# [TASK ITEM]
Pick out each line with the word "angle" from the material that follows.
[SUPPLIED INFORMATION — start]
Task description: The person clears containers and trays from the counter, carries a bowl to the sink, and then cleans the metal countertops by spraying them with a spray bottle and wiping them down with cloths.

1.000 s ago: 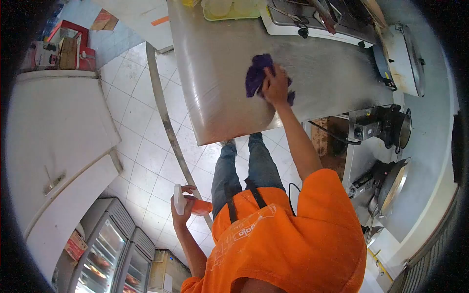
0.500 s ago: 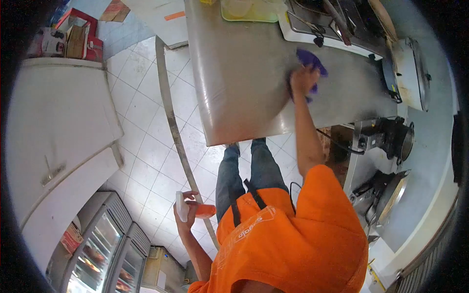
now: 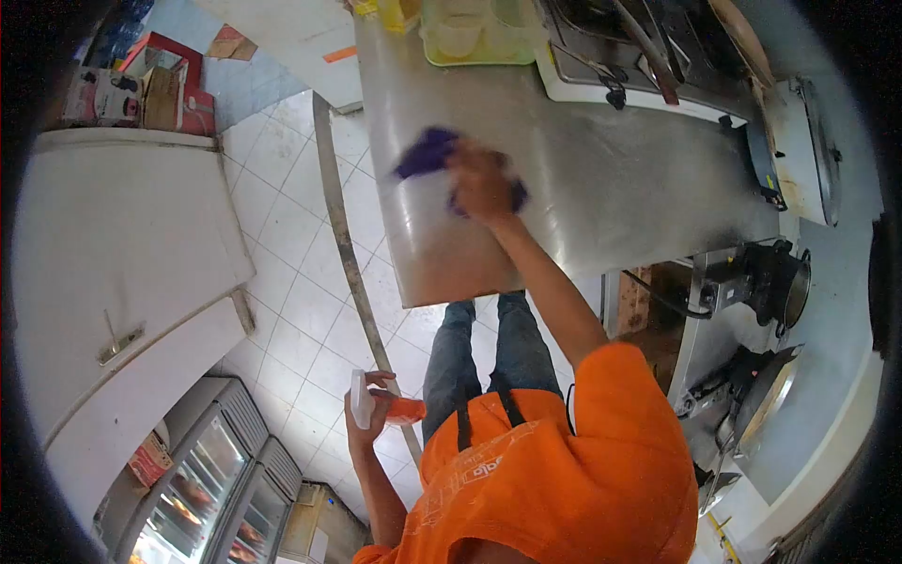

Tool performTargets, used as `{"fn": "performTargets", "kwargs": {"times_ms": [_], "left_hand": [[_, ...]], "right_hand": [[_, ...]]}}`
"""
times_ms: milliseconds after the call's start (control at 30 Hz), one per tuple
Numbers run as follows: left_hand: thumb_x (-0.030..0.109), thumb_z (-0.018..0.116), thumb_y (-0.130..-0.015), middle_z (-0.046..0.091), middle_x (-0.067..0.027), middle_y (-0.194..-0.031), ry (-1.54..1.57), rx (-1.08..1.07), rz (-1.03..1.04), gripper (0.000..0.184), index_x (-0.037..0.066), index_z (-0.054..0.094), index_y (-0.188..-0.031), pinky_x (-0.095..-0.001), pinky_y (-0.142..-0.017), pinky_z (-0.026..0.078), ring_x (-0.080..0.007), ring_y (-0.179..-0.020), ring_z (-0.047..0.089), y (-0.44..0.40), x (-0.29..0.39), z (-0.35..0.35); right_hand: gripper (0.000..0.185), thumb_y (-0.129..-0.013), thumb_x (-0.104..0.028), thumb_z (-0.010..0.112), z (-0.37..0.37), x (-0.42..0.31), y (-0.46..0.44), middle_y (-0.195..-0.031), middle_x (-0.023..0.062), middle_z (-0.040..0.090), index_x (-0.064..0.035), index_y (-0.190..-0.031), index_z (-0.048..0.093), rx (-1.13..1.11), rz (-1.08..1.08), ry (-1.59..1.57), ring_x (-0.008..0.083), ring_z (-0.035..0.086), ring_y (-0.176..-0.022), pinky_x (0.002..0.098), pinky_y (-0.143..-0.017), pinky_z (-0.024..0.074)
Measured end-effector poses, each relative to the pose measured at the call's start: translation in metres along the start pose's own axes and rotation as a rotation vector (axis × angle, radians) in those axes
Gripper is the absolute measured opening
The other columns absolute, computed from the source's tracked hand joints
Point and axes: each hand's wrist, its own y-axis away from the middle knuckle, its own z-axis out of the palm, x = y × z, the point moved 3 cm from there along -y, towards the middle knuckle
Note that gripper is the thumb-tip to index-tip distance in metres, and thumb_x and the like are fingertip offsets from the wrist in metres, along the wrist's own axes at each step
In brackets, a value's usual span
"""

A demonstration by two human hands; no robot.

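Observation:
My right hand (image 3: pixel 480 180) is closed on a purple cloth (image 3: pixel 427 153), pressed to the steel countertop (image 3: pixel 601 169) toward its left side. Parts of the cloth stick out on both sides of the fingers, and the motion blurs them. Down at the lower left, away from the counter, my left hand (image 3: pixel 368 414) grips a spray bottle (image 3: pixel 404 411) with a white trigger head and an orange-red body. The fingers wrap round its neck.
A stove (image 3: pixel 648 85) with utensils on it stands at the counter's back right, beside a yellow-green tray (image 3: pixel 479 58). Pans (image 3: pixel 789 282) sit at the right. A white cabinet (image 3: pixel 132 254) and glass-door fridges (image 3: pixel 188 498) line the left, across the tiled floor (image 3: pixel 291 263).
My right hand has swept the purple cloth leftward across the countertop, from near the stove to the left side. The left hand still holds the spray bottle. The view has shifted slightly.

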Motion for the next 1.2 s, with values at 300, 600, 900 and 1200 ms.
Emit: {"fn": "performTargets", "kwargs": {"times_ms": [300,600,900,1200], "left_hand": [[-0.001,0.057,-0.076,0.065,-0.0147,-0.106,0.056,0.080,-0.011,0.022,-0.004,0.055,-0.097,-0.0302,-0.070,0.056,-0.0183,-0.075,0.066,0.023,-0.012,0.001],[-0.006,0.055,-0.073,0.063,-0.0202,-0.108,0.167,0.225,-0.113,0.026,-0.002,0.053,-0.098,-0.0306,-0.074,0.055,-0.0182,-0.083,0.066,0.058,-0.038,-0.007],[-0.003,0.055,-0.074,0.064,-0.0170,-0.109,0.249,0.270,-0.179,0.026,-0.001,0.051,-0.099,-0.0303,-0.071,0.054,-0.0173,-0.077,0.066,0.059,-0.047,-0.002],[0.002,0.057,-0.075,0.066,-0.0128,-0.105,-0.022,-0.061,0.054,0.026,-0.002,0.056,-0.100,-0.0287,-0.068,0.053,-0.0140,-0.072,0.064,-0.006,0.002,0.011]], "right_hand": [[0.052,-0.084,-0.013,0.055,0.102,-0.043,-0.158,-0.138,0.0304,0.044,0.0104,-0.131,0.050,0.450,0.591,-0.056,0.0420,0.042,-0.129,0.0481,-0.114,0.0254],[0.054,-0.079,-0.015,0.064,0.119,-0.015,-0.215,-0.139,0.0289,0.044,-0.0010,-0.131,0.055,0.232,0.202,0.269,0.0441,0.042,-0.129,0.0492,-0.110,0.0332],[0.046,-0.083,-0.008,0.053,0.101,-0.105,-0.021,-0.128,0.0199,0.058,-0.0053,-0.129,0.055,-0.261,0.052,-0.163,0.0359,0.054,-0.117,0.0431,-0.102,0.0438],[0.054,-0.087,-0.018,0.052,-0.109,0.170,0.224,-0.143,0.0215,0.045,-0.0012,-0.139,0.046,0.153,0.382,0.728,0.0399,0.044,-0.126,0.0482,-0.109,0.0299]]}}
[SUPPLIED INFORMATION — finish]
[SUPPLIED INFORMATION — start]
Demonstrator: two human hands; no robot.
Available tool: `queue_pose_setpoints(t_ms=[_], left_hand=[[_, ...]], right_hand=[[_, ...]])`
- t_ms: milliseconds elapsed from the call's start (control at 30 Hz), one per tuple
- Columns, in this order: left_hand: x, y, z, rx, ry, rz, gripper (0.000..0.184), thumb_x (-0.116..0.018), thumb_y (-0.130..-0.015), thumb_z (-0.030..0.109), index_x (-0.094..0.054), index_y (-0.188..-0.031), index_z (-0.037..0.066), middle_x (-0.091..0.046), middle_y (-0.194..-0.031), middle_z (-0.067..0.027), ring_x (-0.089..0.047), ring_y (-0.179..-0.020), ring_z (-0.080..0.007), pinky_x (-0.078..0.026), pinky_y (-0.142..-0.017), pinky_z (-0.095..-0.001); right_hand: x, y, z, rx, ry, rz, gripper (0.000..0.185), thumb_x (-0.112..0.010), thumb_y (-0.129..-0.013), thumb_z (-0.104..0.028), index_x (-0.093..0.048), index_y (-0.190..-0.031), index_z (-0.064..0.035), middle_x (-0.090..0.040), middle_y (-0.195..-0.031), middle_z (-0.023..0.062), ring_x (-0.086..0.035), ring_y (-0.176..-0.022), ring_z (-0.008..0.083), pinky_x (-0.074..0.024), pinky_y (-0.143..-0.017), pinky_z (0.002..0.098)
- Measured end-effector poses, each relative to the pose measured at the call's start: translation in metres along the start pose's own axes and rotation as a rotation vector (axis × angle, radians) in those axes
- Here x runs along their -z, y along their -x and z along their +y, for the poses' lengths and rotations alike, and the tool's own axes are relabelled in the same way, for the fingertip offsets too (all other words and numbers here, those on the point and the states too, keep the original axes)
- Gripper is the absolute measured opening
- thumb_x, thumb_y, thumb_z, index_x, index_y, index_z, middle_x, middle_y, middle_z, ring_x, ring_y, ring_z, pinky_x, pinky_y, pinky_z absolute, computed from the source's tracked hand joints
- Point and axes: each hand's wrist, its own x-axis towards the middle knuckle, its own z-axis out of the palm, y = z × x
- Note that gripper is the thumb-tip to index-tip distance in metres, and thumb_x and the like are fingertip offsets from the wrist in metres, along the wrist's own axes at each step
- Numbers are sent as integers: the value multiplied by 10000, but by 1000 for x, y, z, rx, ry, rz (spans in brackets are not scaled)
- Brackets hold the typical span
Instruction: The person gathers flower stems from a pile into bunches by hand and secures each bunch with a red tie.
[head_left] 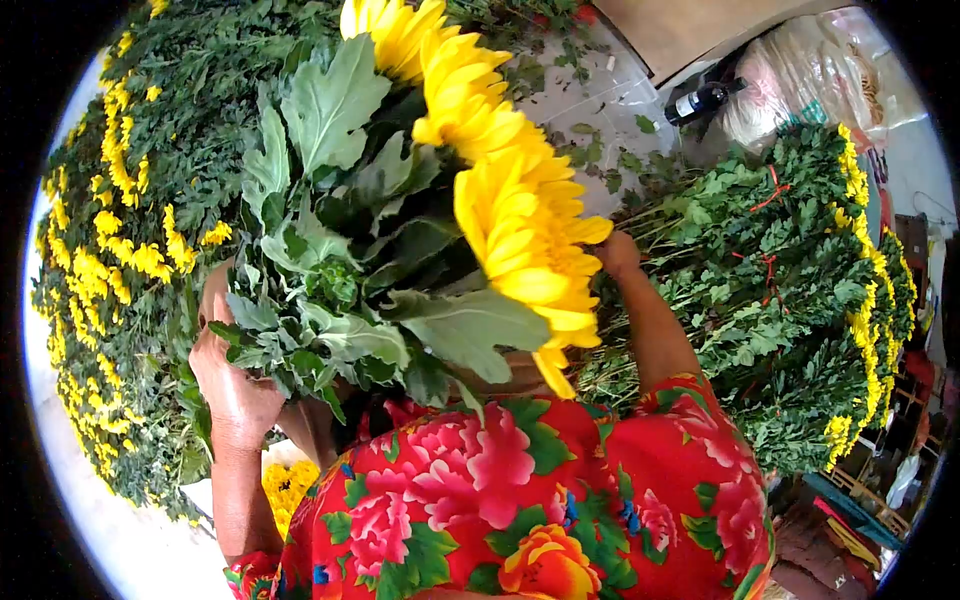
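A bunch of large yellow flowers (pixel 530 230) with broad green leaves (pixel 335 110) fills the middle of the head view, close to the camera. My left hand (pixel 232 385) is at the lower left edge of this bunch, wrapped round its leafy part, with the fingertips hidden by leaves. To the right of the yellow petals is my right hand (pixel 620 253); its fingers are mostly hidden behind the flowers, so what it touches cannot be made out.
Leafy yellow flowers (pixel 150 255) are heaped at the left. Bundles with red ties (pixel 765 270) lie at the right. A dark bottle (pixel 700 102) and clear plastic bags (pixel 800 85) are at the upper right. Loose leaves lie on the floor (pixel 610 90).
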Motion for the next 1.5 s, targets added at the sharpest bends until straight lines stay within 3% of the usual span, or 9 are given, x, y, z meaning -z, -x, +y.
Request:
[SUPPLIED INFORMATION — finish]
# [TASK OUTPUT]
Measured end-effector poses, each relative to the pose measured at the call's start: translation in metres along the start pose's own axes and rotation as a rotation vector (axis × angle, radians) in those axes
- Measured end-effector poses, each relative to the pose measured at the call's start: translation in metres along the start pose's own axes and rotation as a rotation vector (axis × angle, radians) in those axes

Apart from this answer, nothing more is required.